_Assignment:_ The lines below, beginning at the one that contains "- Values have" and ending at the last, are to be retyped exactly.

Dataset items:
╔══
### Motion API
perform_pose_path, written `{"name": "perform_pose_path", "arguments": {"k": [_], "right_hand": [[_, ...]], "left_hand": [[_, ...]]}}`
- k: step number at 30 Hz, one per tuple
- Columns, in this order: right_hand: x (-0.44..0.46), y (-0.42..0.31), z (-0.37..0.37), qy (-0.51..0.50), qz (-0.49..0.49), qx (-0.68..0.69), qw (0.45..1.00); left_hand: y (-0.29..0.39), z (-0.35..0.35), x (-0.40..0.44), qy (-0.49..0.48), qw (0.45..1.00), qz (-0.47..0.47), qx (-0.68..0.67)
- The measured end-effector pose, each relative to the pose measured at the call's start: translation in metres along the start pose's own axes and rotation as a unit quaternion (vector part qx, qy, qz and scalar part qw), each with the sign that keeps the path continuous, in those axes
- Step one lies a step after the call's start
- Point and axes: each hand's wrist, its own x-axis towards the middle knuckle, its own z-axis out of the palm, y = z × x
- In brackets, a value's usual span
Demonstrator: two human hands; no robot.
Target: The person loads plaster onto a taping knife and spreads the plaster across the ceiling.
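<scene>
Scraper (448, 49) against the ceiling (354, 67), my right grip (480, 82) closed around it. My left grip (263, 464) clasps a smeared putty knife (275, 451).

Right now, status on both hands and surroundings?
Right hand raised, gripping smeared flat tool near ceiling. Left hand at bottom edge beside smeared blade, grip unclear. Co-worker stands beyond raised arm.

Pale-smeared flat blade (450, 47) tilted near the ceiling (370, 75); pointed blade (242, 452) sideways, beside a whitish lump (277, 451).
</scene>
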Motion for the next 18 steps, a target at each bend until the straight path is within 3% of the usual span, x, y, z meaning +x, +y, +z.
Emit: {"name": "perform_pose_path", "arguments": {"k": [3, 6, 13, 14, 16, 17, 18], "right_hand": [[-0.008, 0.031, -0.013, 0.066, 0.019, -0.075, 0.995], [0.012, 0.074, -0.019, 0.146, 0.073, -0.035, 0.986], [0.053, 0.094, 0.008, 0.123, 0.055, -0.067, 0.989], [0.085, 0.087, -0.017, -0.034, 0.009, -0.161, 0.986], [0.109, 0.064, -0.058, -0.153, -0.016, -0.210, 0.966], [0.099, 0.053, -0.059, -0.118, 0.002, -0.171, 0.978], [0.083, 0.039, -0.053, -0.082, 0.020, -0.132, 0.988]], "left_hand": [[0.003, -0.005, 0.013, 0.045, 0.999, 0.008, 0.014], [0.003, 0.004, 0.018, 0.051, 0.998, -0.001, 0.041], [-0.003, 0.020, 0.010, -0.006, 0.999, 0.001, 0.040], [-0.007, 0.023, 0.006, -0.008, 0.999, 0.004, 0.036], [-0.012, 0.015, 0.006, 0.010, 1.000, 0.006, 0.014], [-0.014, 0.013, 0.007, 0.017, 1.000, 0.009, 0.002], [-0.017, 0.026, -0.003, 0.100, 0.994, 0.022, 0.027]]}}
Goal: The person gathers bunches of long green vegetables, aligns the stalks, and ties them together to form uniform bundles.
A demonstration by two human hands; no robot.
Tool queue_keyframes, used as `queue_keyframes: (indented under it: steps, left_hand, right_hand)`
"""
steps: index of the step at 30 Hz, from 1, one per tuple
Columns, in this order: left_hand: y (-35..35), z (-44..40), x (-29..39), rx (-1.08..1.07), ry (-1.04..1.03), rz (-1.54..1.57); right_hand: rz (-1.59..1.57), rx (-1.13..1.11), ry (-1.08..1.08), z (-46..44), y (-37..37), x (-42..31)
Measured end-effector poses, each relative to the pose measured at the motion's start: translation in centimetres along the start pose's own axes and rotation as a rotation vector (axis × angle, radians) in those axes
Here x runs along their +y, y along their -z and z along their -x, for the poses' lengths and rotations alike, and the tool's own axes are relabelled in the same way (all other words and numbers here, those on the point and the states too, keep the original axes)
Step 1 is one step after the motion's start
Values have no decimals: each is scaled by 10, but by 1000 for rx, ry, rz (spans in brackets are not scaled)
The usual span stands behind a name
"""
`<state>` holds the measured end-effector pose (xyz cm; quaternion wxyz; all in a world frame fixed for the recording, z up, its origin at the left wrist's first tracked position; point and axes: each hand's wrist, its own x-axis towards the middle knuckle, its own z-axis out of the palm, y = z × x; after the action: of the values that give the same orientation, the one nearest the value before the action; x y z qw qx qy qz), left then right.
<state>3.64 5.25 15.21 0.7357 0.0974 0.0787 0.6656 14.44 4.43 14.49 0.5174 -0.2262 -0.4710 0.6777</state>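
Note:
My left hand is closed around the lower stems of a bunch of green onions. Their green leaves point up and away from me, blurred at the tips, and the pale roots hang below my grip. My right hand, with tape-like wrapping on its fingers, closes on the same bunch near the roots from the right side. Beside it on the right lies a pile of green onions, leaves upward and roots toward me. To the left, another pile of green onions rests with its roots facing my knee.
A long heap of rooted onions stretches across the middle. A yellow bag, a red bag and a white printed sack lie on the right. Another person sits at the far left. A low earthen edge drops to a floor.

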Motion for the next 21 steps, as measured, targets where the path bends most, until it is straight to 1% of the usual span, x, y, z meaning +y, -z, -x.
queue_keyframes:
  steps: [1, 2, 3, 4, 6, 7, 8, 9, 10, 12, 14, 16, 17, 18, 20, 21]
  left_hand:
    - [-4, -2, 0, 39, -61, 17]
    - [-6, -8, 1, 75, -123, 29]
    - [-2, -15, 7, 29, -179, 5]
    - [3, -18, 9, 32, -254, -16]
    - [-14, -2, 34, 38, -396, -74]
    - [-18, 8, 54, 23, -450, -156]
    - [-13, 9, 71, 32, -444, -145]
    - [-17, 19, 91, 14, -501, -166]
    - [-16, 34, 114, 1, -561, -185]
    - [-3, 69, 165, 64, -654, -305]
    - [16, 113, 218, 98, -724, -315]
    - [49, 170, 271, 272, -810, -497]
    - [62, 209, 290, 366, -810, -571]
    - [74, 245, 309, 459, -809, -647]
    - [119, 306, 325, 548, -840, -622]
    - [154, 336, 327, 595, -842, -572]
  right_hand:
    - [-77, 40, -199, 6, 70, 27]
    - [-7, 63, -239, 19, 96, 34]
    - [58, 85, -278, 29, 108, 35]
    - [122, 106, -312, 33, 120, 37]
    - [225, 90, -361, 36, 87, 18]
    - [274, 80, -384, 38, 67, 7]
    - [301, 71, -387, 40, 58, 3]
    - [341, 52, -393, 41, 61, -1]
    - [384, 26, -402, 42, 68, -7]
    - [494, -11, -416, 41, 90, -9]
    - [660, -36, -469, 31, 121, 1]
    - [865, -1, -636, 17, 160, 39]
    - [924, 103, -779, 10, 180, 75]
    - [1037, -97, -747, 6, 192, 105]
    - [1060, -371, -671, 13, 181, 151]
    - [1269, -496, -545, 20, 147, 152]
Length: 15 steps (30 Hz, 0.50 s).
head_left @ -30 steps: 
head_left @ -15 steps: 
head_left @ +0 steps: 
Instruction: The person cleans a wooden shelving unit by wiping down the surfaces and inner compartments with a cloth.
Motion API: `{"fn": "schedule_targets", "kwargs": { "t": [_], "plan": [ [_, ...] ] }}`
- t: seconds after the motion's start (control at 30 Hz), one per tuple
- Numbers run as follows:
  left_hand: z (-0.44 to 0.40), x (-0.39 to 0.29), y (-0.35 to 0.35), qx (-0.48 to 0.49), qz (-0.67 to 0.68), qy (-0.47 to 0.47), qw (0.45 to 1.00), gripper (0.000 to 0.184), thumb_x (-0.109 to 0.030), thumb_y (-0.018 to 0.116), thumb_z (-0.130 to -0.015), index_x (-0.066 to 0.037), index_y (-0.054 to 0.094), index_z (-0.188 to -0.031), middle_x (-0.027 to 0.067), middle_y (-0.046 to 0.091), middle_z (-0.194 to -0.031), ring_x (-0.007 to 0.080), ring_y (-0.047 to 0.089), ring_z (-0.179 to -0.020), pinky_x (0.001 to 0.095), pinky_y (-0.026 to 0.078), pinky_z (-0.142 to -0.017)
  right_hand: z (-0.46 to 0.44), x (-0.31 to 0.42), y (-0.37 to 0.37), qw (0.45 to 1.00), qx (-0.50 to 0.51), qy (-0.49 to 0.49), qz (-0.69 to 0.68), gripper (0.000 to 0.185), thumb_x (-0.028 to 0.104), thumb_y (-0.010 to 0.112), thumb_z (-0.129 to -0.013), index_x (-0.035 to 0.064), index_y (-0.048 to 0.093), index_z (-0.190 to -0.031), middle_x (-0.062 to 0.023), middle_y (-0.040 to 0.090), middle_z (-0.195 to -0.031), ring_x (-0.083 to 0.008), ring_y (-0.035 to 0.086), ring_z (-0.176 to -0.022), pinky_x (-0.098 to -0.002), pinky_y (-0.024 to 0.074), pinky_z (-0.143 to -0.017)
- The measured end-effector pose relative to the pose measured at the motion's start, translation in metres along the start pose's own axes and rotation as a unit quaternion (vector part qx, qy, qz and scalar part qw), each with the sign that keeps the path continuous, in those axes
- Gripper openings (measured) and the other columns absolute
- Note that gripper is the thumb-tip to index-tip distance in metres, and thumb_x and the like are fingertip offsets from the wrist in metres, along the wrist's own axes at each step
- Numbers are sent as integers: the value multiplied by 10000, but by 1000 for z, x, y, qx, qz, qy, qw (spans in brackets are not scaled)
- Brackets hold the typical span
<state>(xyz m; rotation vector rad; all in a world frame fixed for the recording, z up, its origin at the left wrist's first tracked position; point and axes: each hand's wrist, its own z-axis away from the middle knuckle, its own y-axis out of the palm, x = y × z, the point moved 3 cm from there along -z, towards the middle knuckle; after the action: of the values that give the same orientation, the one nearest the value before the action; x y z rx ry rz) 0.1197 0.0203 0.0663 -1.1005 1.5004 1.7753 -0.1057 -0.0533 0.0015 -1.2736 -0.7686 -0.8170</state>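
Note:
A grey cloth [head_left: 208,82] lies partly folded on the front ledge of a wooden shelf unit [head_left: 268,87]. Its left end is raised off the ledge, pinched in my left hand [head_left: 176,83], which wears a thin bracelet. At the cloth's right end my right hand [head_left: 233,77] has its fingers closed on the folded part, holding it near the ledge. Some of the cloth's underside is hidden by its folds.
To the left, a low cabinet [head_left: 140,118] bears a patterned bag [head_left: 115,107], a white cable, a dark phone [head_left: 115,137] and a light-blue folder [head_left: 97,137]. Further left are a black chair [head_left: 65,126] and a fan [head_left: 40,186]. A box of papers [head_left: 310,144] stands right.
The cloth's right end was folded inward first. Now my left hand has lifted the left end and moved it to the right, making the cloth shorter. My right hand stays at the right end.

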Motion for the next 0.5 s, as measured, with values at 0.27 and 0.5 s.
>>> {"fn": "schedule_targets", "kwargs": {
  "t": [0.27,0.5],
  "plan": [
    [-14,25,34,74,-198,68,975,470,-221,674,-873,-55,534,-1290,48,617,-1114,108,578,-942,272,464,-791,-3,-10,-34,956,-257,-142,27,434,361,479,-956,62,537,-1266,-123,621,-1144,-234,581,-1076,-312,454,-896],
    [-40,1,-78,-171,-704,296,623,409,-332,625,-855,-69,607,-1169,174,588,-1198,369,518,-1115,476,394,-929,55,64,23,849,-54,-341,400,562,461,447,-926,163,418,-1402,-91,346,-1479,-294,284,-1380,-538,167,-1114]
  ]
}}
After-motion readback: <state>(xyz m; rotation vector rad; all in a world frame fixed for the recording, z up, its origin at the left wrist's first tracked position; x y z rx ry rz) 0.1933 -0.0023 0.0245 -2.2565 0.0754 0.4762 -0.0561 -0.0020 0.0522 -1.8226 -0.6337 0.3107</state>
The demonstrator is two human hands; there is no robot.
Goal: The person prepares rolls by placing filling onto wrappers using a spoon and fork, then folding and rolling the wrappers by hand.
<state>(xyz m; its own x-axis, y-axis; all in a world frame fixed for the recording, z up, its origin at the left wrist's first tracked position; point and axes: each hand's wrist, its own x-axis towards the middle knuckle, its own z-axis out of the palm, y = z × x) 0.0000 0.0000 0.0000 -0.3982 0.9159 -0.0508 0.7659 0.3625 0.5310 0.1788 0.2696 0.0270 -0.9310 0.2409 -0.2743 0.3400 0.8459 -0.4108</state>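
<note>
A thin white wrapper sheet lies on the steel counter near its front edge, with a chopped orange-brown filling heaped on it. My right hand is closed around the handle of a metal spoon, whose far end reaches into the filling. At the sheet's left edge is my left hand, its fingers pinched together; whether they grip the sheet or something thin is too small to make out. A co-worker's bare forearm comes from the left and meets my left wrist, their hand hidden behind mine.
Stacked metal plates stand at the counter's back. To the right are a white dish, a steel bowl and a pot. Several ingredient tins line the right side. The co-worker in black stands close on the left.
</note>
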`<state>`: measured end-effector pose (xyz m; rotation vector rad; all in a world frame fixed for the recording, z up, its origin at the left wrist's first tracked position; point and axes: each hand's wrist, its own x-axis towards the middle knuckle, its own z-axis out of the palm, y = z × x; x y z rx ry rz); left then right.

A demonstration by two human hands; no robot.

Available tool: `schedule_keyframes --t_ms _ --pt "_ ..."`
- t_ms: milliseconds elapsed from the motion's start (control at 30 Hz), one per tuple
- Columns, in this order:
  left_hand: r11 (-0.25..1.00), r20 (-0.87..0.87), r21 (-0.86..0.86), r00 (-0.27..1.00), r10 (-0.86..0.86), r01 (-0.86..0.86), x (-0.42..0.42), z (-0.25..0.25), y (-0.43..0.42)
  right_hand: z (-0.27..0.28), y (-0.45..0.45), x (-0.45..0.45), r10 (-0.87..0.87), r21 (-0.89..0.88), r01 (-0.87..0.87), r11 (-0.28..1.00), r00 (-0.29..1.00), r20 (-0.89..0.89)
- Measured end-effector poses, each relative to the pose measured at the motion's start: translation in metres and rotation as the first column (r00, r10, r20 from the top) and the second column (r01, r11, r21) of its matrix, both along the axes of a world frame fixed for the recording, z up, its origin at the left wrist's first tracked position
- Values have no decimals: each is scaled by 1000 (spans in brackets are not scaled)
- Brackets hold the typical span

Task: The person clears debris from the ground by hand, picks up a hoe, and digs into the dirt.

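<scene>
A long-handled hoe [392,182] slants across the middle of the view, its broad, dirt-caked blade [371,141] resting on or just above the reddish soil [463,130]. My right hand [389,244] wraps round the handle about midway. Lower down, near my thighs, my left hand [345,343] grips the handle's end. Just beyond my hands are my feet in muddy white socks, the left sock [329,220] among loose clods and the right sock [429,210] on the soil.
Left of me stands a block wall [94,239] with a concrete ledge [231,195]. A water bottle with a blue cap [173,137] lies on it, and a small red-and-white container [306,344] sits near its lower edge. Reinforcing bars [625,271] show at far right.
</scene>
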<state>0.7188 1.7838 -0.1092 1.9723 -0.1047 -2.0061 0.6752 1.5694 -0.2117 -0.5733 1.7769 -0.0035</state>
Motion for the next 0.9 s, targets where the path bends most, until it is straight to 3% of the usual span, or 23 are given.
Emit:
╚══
_Solution to this task:_
- Values have no decimals: each is scaled by 1000 (spans in brackets are not scaled)
- Brackets hold the typical span

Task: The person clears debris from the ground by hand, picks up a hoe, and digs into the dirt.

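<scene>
A long-handled hoe [392,182] slants across the middle of the view, its broad, dirt-caked blade [371,141] resting on or just above the reddish soil [463,130]. My right hand [389,244] wraps round the handle about midway. Lower down, near my thighs, my left hand [345,343] grips the handle's end. Just beyond my hands are my feet in muddy white socks, the left sock [329,220] among loose clods and the right sock [429,210] on the soil.
Left of me stands a block wall [94,239] with a concrete ledge [231,195]. A water bottle with a blue cap [173,137] lies on it, and a small red-and-white container [306,344] sits near its lower edge. Reinforcing bars [625,271] show at far right.
</scene>
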<state>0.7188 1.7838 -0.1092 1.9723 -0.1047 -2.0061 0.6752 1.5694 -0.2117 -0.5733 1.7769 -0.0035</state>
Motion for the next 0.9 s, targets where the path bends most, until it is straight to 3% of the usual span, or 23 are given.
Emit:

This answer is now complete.